## WHAT YOU NEED TO DO:
Print the listing again exactly, leaving nothing out.

## STORED DATA:
= Beginning of Section =

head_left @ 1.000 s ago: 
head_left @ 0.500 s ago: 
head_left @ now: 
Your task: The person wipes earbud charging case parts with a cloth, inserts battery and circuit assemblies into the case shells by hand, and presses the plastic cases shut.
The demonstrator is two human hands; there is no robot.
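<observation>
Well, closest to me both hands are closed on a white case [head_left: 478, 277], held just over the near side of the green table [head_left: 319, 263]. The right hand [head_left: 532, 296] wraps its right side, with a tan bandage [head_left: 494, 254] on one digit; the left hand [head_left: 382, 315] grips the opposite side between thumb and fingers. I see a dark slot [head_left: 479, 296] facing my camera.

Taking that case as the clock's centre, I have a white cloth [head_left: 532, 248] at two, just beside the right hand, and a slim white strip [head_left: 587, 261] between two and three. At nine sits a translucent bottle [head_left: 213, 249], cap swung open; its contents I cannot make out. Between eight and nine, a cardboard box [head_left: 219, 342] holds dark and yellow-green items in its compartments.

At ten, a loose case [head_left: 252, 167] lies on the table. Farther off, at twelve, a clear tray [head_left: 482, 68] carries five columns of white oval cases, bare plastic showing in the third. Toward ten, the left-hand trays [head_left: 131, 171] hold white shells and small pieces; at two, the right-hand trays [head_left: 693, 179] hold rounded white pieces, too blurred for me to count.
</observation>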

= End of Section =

## SOLUTION BELOW:
head_left @ 1.000 s ago: 
head_left @ 0.500 s ago: 
head_left @ now: 
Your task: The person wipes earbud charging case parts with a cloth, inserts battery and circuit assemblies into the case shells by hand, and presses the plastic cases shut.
The demonstrator is two human hands; there is no robot.
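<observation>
Well, closest to me both hands are closed on a white case [head_left: 478, 277], held just over the near side of the green table [head_left: 319, 263]. The right hand [head_left: 532, 296] wraps its right side, with a tan bandage [head_left: 494, 254] on one digit; the left hand [head_left: 382, 315] grips the opposite side between thumb and fingers. I see a dark slot [head_left: 479, 296] facing my camera.

Taking that case as the clock's centre, I have a white cloth [head_left: 532, 248] at two, just beside the right hand, and a slim white strip [head_left: 587, 261] between two and three. At nine sits a translucent bottle [head_left: 213, 249], cap swung open; its contents I cannot make out. Between eight and nine, a cardboard box [head_left: 219, 342] holds dark and yellow-green items in its compartments.

At ten, a loose case [head_left: 252, 167] lies on the table. Farther off, at twelve, a clear tray [head_left: 482, 68] carries five columns of white oval cases, bare plastic showing in the third. Toward ten, the left-hand trays [head_left: 131, 171] hold white shells and small pieces; at two, the right-hand trays [head_left: 693, 179] hold rounded white pieces, too blurred for me to count.
</observation>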

No further output is required, since the answer is complete.